What the task asks: Beginning at the first line of the material, output each line exactly until you reach and include the line containing "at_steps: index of". Leave every picture out.
⁂
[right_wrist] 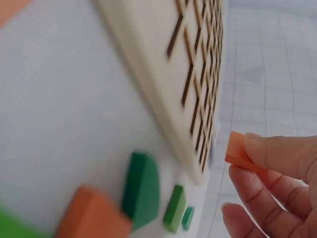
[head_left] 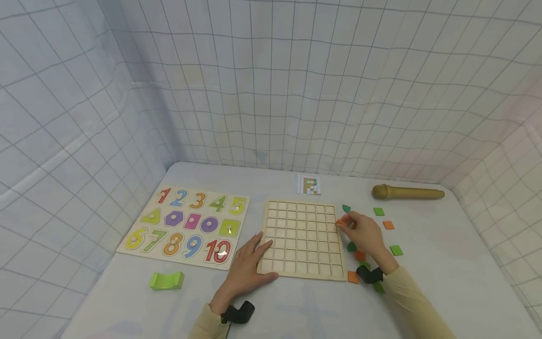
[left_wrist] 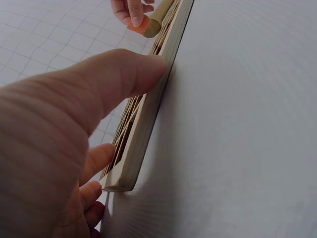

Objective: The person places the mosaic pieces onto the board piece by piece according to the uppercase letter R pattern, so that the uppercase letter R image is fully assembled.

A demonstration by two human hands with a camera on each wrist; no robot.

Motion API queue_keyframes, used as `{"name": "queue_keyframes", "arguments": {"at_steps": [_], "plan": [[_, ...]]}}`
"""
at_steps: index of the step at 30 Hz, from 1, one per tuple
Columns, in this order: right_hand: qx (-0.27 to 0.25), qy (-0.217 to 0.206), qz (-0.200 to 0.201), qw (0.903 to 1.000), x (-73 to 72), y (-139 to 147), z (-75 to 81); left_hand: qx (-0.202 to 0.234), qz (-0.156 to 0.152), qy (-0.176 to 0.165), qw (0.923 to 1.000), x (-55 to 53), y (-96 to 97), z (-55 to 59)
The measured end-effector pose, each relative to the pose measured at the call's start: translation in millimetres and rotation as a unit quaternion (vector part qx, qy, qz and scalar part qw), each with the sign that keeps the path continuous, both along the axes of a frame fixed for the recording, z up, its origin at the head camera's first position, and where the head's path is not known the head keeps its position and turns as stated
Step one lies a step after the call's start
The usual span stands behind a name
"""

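Note:
A wooden grid board [head_left: 302, 240] with small square cells lies in the middle of the table. My left hand [head_left: 245, 270] rests at its near left corner, thumb along the front edge and fingers spread at the left side. Over the board's right edge, my right hand [head_left: 366, 233] pinches an orange square tile [right_wrist: 240, 151] between thumb and fingers, raised above the surface. Dark green rounded tiles [right_wrist: 143, 191], orange tiles [head_left: 353, 277] and light green tiles [head_left: 395, 250] lie loose right of the board, some partly hidden by the right hand and wrist.
A number and shape puzzle board [head_left: 182, 226] lies at left, with a light green block [head_left: 167, 281] in front of it. Behind the grid board is a small pattern card [head_left: 308, 184]. A tan stick with a rounded end [head_left: 408, 192] lies back right.

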State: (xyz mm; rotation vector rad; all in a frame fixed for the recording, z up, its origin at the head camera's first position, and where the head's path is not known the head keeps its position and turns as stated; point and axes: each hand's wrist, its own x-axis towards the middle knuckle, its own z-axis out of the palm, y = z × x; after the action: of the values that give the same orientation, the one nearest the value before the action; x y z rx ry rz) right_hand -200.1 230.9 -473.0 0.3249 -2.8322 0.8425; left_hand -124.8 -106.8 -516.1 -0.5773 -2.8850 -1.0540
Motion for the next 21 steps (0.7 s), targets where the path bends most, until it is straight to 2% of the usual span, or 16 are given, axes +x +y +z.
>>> {"name": "queue_keyframes", "arguments": {"at_steps": [4,9,15,21], "plan": [[-0.015,0.023,0.021,0.9994,-9.8,-16,5.5,-0.001,0.0,0.003,1.0,-0.5,-0.3,0.4],[-0.023,0.029,0.053,0.9979,-20.1,-37,12.4,0.0,0.0,0.006,1.0,-0.7,-0.6,0.5],[-0.027,0.019,0.08,0.9962,-30.8,-58,12.2,0.0,0.0,0.005,1.0,-0.1,-0.7,0.6],[-0.027,-0.012,0.088,0.9956,-40.7,-79,10.1,0.002,-0.004,0.005,1.0,0.4,-0.8,2.8]]}}
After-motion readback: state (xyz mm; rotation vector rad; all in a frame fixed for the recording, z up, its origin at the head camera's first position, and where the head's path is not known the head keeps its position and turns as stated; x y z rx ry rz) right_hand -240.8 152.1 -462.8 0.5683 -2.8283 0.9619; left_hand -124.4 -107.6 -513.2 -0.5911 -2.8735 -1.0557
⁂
Solved problem:
[right_wrist] 
[head_left] 
[left_wrist] 

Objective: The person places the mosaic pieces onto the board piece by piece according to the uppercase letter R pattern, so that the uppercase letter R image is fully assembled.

A demonstration by two human hands with a camera on each wrist; no robot.

Motion API queue_keyframes, used as `{"name": "queue_keyframes", "arguments": {"at_steps": [_], "plan": [[_, ...]]}}`
"""
at_steps: index of the step at 30 Hz, from 1, one per tuple

No more is needed for this exercise.